Universal healthcare: the affordable dream

Title Universal healthcare: the affordable dream
Year 2015
Author S. Amartya
DOI  
URL http://www.theguardian.com/society/2015/jan/06/-sp-universal-healthcare-the-affordable-dream-amartya-sen
Journal  
Document Type Webpage
Document Availability Full Text
Classification Policy
Abstract Twenty-five hundred years ago, the young Gautama Buddha left his princely home, in the foothills of the Himalayas, in a state of agitation and agony. What was he so distressed about? We learn from his biography that he was moved in particular by seeing the penalties of ill health – by the sight of mortality (a dead body being taken to cremation), morbidity (a person severely afflicted by illness), and disability (a person reduced and ravaged by unaided old age). Health has been a primary concern of human beings throughout history.
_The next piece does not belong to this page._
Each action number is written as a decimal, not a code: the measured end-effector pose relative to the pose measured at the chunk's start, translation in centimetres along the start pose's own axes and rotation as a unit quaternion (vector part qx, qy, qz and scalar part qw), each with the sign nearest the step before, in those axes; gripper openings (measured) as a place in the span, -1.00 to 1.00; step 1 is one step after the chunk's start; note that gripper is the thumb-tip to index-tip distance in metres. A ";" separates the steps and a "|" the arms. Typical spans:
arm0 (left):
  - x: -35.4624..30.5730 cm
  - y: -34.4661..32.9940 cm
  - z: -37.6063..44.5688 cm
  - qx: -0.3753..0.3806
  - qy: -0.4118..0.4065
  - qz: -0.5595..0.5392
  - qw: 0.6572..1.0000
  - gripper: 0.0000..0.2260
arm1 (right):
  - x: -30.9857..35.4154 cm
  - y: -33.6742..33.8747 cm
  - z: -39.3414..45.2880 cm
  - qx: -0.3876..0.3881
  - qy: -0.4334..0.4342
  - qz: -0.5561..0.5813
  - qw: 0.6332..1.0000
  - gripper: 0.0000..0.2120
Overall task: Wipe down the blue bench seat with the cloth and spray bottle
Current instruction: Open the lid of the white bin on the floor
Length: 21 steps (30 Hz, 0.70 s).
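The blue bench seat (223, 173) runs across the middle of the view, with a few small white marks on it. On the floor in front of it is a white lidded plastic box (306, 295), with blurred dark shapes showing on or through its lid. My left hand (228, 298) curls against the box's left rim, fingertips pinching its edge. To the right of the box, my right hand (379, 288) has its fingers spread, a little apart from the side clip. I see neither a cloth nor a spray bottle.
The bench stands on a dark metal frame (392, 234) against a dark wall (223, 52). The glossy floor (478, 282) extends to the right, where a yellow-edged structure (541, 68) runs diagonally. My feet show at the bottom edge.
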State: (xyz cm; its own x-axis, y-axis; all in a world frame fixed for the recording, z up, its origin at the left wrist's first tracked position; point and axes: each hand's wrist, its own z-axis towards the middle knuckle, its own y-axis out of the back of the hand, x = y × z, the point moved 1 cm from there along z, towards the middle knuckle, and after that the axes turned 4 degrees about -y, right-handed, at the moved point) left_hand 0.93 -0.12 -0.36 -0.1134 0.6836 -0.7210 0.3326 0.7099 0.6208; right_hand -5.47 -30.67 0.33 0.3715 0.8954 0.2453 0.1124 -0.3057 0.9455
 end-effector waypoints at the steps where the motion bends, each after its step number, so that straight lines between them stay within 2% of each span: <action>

It should, therefore, come as no surprise that healthcare for all – “universal healthcare” (UHC) – has been a highly appealing social objective in most countries in the world, even in those that have not got very far in actually providing it. The usual reason given for not attempting to provide universal healthcare in a country is poverty. The United States, which can certainly afford to provide healthcare at quite a high level for all Americans, is exceptional in terms of the popularity of the view that any kind of public establishment of universal healthcare must somehow involve unacceptable intrusions into private life. There is considerable political complexity in the resistance to UHC in the US, often led by medical business and fed by ideologues who want “the government to be out of our lives”, and also in the systematic cultivation of a deep suspicion of any kind of national health service, as is standard in Europe (“socialised medicine” is now a term of horror in the US).